For more than 20 weeks, Alicia Vega has been travelling every Saturday to one of Santiago's slums, Lo Hermida, to conduct a film workshop for children. Many of the children have never been to a cinema. They learn the techniques that preceded the invention of cinema, watch films by the Lumière brothers and Charlie Chaplin, and make their own films. Ignacio Agüero not only documents Vega's impressive work, but poetically illustrates the power of cinema, which oscillates between fantasy and reality, against the background of the end of the Pinochet dictatorship in Chile.

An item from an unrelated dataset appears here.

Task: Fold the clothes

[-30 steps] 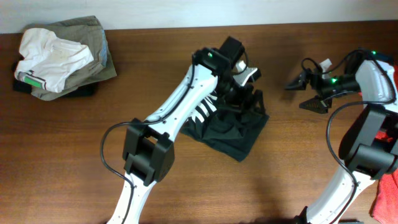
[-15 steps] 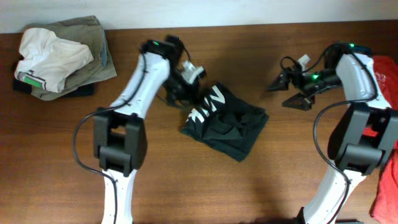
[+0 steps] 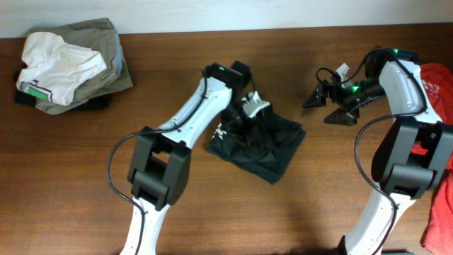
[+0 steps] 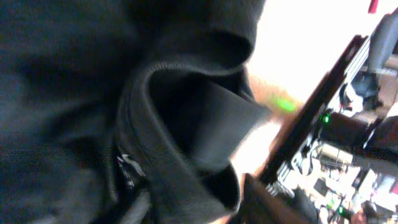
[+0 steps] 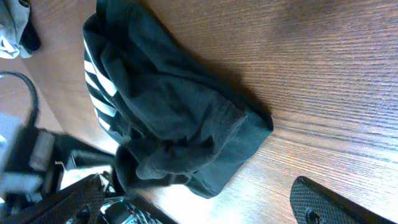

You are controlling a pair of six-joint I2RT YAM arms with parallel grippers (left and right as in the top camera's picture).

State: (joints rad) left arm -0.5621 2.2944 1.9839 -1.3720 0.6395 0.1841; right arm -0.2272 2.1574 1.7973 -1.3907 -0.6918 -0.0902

Dominga Sotomayor (*1985, Santiago de Chile) is a director, writer, and producer, co-founder of CINESTACIóN and artistic director at CCC Centro de Cine y Creación. Her first feature film Thursday till Sunday (2012) won the Tiger Award at the Rotterdam Film Festival. In 2015, she premiered Mar (2014) at the Berlinale Forum. For Too Late To Die Young (2018) she became the first woman to receive the Leopard for Best Direction at Locarno Film Festival. Currently, she is a Visitor Professor at Harvard Art, Film and Visual Studies Department.
“The film stopped and someone said the cinema was on fire.” In 1979, Islamists set fire to the cinema Rex in Abadan, heralding it as a turning point in the Islamic revolution and the end of Iranian post-war cinema. 422 people died. “Filmfarsi” is a term for the popular Iranian low-budget films, which came to an end with this event. They are hybrids of recycled and re-coded genre cinema, neither fully film, nor fully farsi. In his archaeology of VHS bootlegs, Eshan Khoshbakht embarks on a search for the collective subconscious of a “nation with a split personality” and digs up sediments of machismo and homoeroticism, “madonnas” and “whores”, class conflicts, love, sex and violence.
Ehsan Khoshbakht is a film curator, writer and filmmaker. He co-directs Il Cinema Ritrovato, the festival of classics and film restoration in Bologna. An architect by training, he has written extensively on film, architecture, and jazz, as well as on American and Iranian cinemas.